IME, programmers don't like to do stuff that doesn't directly help
them, and will do anything to evade that.  Especially in the Free
Software world, where usually there's no boss telling them what to do.

> > I think this is terrible.  At best, it only tells you that something
> > non-trivial goes on here (but what exactly?).  At worst, it looks like
> > corruption of the source.  And while in the malicious case treating
> > that as corruption is not such a bad idea, all the valid uses of these
> > characters will also look like corruption.  Which means the cure is
> > probably worse than the disease, because the malicious cases are a
> > tiny fraction of the valid ones.
> 
> I cannot believe that you really think this.

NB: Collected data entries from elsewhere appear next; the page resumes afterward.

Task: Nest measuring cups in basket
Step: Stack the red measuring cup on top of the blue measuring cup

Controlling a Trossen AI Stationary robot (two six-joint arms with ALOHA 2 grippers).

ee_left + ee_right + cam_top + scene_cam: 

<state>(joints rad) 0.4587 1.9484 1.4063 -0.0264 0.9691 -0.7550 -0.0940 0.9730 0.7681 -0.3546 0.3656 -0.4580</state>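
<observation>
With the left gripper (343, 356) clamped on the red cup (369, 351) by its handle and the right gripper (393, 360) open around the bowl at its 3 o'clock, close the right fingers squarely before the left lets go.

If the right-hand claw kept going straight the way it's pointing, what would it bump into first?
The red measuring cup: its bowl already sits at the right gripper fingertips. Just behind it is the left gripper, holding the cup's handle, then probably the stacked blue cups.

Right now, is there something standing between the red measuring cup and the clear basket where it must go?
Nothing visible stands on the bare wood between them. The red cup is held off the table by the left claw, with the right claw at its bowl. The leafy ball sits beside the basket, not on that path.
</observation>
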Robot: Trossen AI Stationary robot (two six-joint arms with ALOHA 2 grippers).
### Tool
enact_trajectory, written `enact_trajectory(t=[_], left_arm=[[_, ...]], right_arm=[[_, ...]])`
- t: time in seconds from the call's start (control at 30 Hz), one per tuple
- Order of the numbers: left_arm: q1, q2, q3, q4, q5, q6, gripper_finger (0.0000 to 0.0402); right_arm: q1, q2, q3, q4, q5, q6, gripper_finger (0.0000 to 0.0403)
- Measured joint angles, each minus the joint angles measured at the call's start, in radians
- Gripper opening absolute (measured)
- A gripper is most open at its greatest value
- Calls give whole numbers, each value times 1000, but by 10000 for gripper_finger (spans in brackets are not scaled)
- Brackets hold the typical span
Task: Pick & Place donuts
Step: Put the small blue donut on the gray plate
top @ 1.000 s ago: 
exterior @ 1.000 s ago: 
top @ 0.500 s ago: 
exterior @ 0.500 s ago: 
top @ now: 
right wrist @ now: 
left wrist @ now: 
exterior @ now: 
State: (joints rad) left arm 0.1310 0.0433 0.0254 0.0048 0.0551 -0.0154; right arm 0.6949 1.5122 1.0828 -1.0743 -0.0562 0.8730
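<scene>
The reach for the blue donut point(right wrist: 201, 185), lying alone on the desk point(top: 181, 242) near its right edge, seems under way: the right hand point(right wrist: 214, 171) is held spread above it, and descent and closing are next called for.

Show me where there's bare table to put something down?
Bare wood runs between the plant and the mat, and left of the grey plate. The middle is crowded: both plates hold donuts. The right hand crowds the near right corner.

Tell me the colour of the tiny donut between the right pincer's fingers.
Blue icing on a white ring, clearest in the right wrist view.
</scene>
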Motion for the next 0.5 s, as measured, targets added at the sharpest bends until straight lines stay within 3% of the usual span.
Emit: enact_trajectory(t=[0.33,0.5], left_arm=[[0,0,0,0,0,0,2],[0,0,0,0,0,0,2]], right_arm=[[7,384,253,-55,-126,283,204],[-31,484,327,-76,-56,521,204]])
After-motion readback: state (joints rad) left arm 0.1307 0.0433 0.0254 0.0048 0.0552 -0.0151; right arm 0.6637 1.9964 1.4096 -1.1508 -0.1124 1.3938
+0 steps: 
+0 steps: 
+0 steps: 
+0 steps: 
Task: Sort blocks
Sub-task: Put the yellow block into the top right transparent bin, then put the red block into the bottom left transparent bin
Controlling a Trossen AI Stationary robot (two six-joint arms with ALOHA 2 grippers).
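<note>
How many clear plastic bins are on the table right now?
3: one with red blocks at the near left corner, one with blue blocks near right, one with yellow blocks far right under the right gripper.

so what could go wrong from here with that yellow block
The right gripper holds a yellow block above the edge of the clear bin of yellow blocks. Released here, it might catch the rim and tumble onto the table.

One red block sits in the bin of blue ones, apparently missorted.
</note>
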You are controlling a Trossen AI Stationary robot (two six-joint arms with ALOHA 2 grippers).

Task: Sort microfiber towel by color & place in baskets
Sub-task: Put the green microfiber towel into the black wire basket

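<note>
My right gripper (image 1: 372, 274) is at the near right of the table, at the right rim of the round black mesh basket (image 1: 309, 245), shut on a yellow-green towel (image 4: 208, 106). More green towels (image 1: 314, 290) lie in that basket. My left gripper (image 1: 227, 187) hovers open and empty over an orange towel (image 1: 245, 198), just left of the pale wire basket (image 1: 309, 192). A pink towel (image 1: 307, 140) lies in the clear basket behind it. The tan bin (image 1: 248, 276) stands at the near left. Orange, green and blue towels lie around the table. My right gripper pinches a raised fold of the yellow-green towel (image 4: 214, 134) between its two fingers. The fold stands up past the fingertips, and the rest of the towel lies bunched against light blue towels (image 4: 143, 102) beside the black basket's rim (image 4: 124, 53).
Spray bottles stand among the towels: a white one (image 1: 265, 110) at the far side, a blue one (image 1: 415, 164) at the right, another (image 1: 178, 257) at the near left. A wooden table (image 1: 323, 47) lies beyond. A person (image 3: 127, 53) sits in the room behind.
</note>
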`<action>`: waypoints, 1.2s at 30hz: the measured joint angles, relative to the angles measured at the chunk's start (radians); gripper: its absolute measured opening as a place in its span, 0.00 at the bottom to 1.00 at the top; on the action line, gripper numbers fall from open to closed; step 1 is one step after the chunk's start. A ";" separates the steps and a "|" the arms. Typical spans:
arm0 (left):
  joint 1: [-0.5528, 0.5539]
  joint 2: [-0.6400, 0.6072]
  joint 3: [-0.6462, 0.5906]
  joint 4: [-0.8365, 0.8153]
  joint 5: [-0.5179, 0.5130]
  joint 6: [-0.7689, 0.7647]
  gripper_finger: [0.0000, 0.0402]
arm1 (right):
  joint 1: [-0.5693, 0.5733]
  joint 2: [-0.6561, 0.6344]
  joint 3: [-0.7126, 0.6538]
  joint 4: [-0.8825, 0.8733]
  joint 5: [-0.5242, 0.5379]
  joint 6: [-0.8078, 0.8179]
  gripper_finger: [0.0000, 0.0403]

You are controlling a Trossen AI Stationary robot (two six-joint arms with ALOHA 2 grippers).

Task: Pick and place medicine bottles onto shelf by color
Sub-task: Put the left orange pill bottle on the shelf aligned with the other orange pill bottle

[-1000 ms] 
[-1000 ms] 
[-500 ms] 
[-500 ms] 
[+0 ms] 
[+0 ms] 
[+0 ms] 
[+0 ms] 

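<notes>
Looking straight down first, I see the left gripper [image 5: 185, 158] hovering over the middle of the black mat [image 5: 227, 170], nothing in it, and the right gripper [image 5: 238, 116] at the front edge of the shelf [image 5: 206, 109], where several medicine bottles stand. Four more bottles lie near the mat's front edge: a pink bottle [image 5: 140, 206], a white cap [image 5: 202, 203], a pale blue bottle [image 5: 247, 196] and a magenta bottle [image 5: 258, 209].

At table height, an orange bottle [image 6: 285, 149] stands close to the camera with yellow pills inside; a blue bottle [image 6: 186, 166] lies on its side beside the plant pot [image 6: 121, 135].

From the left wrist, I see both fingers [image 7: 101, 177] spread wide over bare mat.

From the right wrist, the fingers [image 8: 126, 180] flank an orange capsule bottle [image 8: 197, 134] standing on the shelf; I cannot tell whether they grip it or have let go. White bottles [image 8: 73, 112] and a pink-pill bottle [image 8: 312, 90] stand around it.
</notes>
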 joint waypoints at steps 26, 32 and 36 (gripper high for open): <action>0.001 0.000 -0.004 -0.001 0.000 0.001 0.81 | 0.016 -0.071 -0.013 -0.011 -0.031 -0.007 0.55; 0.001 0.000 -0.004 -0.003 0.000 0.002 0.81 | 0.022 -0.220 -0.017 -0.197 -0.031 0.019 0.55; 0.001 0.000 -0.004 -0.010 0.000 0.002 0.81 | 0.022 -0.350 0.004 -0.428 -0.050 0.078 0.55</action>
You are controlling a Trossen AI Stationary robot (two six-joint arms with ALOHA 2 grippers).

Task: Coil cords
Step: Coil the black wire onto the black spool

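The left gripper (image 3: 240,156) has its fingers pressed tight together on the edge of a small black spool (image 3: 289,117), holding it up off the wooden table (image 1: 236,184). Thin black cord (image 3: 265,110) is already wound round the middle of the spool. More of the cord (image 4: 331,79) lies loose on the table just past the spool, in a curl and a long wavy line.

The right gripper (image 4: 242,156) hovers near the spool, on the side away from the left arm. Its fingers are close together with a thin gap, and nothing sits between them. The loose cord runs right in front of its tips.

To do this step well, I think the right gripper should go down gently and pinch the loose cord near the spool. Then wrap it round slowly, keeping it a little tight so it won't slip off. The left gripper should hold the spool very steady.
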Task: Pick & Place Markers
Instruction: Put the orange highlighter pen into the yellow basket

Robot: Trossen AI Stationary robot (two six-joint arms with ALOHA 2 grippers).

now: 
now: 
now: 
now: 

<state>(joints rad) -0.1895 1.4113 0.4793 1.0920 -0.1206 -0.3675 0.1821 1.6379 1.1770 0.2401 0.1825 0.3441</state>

It shows up with exactly the
> same highlighting that your recently–introduced
> highlight-confusing-reorderings function uses.

In those few examples, carefully chosen to include only the malicious
reordering, yes.  But try it on legitimate uses of those control
characters, and you will see that highlight-confusing-reorderings
doesn't highlight anything (barring bugs), unlike your proposal that
does.  And that's the main point I'm trying to make: features such as
this one cannot afford crying wolf too much.

> Yours doesn’t even work with `next-error`.

It wasn't supposed to.  It was supposed to be similar to
flyspell-mode, which also "doesn't work" with next-error.  Of course,
if we decide that next-error should be able to find such places, we
can always add that (emacs 29 is still very far from a release, and we
have ample time for that), but I doubt it would be a good idea,
because next-error is about messages emitted by compilers, and this is
not a compiler-based feature.

That said, if the new command doesn't help you, you are free not to
use it, of course.  Hopefully, people who are really interested in
finding the maliciously reordered code will.